> Work required
Print the data verbatim. Leave every image out.

================

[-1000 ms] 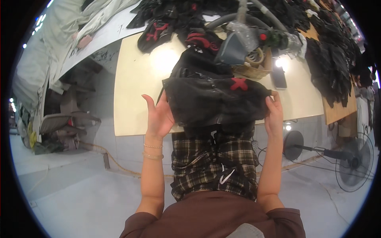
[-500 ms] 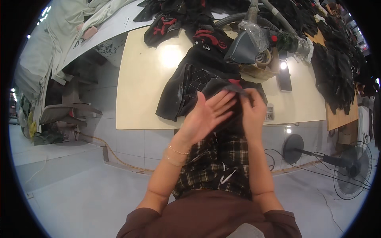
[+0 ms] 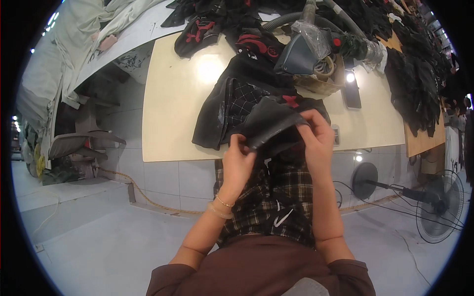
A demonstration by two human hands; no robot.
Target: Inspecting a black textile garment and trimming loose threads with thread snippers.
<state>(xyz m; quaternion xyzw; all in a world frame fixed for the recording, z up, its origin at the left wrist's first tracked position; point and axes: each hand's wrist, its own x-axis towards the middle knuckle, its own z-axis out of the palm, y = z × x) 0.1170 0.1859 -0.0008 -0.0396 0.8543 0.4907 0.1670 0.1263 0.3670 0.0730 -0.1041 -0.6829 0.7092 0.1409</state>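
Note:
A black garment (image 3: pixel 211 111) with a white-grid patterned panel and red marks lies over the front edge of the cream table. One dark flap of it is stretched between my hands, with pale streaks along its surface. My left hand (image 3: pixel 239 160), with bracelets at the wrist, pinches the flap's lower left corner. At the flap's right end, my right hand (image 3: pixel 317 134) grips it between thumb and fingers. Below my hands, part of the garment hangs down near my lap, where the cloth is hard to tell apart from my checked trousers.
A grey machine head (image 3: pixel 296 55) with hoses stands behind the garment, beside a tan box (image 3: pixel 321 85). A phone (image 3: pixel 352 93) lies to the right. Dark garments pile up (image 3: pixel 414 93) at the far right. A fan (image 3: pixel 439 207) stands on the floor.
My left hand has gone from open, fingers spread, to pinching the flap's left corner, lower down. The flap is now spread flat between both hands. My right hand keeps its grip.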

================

> Solution
[-1000 ms] 
[-500 ms] 
[+0 ms] 
A demonstration by two human hands; no robot.
Target: Inspecting a black textile garment and trimming loose threads with thread snippers.
<state>(xyz m; quaternion xyzw; all in a world frame fixed for the recording, z up, its origin at the left wrist's first tracked position; point and axes: each hand's wrist, its own x-axis towards the middle knuckle, its own z-axis out of the palm, y = z × x) 0.1170 0.1859 -0.0008 -0.0396 0.8543 0.4907 0.1670 0.1263 0.3670 0.0730 -0.1041 -0.6829 0.7092 0.1409</state>
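Note:
A black garment (image 3: pixel 211 111) with a white-grid patterned panel and red marks lies over the front edge of the cream table. One dark flap of it is stretched between my hands, with pale streaks along its surface. My left hand (image 3: pixel 239 160), with bracelets at the wrist, pinches the flap's lower left corner. At the flap's right end, my right hand (image 3: pixel 317 134) grips it between thumb and fingers. Below my hands, part of the garment hangs down near my lap, where the cloth is hard to tell apart from my checked trousers.
A grey machine head (image 3: pixel 296 55) with hoses stands behind the garment, beside a tan box (image 3: pixel 321 85). A phone (image 3: pixel 352 93) lies to the right. Dark garments pile up (image 3: pixel 414 93) at the far right. A fan (image 3: pixel 439 207) stands on the floor.
My left hand has gone from open, fingers spread, to pinching the flap's left corner, lower down. The flap is now spread flat between both hands. My right hand keeps its grip.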

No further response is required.